EXERCISE OBJECTIVE: The response must consist of the lines below from the one with "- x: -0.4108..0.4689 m" through the one with "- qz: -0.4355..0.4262", exactly as they appear and with both ends kept.

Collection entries
--------
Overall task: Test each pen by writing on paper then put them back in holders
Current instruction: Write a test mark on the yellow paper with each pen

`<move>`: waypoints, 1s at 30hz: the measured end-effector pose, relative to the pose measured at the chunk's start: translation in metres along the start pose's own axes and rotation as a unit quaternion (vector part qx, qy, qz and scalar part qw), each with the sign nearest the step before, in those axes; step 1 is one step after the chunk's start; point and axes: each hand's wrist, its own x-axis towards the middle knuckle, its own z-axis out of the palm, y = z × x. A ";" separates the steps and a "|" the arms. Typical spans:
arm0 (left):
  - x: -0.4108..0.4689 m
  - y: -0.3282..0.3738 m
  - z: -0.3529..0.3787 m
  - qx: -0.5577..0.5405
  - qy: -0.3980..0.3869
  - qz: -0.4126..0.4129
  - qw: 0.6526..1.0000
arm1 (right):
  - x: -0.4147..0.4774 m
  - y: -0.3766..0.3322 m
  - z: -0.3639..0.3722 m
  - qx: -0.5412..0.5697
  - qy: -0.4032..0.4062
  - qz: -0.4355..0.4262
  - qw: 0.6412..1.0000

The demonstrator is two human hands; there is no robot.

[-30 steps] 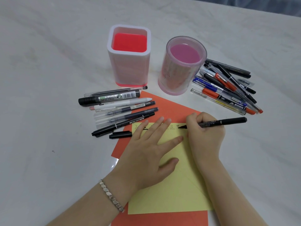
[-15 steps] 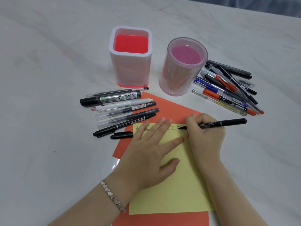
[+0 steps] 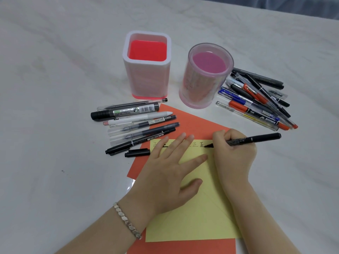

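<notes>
The tip of the black pen (image 3: 256, 138) has dropped a little lower on the page than half a second ago, and the last written character, then only partly drawn, now has its bottom stroke; the left hand has not shifted.

Nearest, a silver bracelet (image 3: 126, 220) circles the left wrist. The yellow paper (image 3: 198, 217) lies on a larger orange paper (image 3: 183, 121). The left hand (image 3: 165, 173) lies flat on the yellow sheet with fingers straight and spread, pressing it down and covering part of the written row. Just beside it, the right hand (image 3: 233, 153) rests its heel on the sheet's right edge, fingers curled round the black pen near its tip. The tip touches the paper at the end of the row, and the barrel points away to the right.

Left of the left fingertips a loose black cap (image 3: 137, 152) lies on the orange sheet's edge, with a row of pens (image 3: 135, 123) beyond it. Farther back stand a square white holder (image 3: 146, 70) and a round pink holder (image 3: 203, 85), both upright and without pens. A pile of pens (image 3: 256, 101) lies right of the round one on the white table (image 3: 55, 88).
</notes>
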 end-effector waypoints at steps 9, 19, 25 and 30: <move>0.000 0.000 0.000 0.001 -0.010 0.006 1.000 | 0.002 -0.004 -0.005 0.051 0.030 0.025 0.998; -0.008 -0.006 -0.008 -0.017 0.157 0.033 0.987 | -0.009 -0.017 -0.037 0.053 -0.042 0.087 0.994; -0.025 -0.035 -0.039 0.073 0.155 -0.098 0.980 | -0.012 -0.023 -0.052 0.065 -0.074 0.096 0.990; -0.041 -0.047 -0.046 0.130 0.099 -0.113 0.980 | -0.017 -0.026 -0.058 0.073 -0.106 0.100 0.987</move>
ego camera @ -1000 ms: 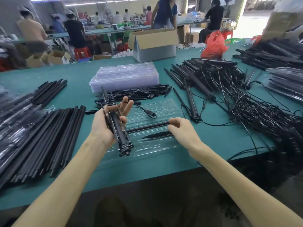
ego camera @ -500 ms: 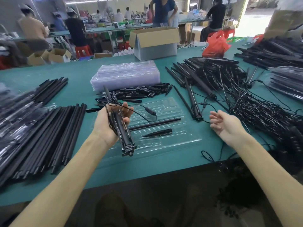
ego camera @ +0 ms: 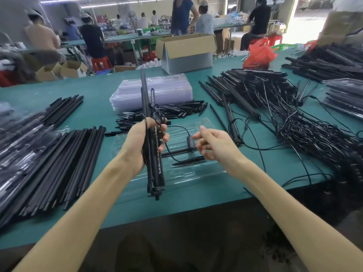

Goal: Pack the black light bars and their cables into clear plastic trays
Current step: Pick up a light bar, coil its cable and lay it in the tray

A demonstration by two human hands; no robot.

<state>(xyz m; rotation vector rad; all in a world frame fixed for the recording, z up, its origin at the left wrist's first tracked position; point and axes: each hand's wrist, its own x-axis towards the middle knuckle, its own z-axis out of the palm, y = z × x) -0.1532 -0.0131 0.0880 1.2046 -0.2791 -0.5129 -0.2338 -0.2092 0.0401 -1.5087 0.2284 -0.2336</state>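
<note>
Green table (ego camera: 225, 194) piled with unpacked bars (ego camera: 247, 89); one clear tray (ego camera: 196, 173) holds only a rod (ego camera: 176, 153) and spike (ego camera: 188, 162). Left hand (ego camera: 137, 146) grips light bars (ego camera: 155, 173) above it; right hand (ego camera: 214, 146) hangs, fingers apart, beside the cable plug (ego camera: 190, 142).

Factory packing floor. Long green-covered table (ego camera: 94, 107) loaded with bulk stock: black rods (ego camera: 64, 160) in rows near left, black light bars (ego camera: 255, 83) heaped at right, cables (ego camera: 306, 134) in tangled mass near right, stack of clear trays (ego camera: 176, 89) at centre. Open cardboard box (ego camera: 186, 54) at far edge, small cartons (ego camera: 66, 69) on floor far left. Far benches (ego camera: 121, 38) in rows, workers (ego camera: 92, 40) standing and seated there, red stools (ego camera: 101, 62).
</note>
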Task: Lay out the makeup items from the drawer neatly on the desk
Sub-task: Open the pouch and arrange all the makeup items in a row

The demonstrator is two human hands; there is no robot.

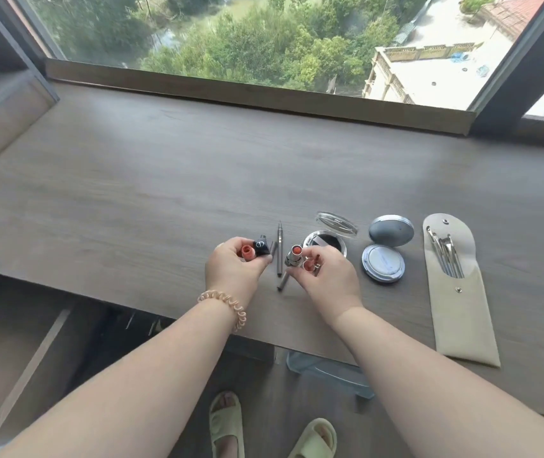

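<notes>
Over the tabletop (132, 193), the left hand (236, 267) has its fingers closed around an orange lipstick (247, 252) with a black cap (261, 247) bearing a "CD" monogram. The right hand (325, 277) grips a silver lipstick (293, 256). Beyond them lies an eyeliner pen (279, 249).

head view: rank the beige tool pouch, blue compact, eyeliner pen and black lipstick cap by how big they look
1. Beige tool pouch, by far the largest.
2. Blue compact, opened out.
3. Eyeliner pen: long but very thin.
4. Black lipstick cap, smallest, at the left hand and partly hidden.
</notes>
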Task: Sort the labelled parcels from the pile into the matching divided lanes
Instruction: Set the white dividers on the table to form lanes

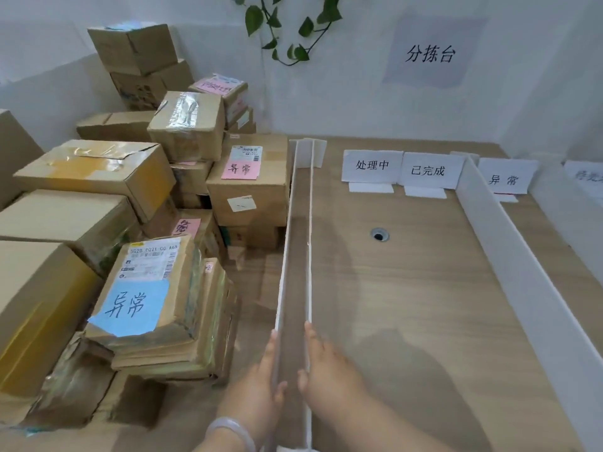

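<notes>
At the near edge of the table (408, 305) the left hand (261, 380) and right hand (329, 370) sit close together without touching, each pinching one of two white boards that run side by side toward the far edge. The left hand holds the left divider (286, 243) with its fingers flat on the outer face and its thumb in the narrow gap, and the right hand holds the right divider (309, 223) likewise. The pile of parcels (182, 132) fills the table's left side (the nearest wears a blue slip (133, 305) reading 异常), and paper signs (427, 170) stand along the far edge.
</notes>
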### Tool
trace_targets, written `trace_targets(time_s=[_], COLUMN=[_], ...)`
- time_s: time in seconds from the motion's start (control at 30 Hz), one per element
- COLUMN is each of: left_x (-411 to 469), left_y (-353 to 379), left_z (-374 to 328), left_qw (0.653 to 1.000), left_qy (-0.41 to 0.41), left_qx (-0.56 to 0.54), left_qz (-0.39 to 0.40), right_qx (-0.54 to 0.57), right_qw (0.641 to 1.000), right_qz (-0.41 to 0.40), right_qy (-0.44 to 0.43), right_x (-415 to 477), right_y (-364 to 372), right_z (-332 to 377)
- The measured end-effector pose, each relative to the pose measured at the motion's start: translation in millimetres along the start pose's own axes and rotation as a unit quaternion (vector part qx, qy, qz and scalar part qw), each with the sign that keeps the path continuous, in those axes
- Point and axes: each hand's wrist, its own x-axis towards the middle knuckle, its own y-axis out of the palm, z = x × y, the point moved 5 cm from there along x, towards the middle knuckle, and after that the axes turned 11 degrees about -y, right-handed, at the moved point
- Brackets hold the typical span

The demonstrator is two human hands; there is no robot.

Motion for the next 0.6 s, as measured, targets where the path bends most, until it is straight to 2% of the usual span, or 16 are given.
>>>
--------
RESPONSE TO THIS TASK:
  - x: -0.4108..0.4689 m
  - y: -0.3282..0.3738 m
  - z: -0.3529..0.3787 m
  - qx: -0.5577..0.5405
  - qy: -0.3980..0.3869
  - qz: -0.4126..0.4129
  - qw: 0.6526..1.0000
arm1 (right):
  - x: -0.4147..0.4774 m
  - y: -0.3766..0.3322 m
  - z: -0.3639..0.3722 m
  - qx: -0.5412..0.5697
  - qy: -0.4032..0.4062
  - qz: -0.4355..0.4262

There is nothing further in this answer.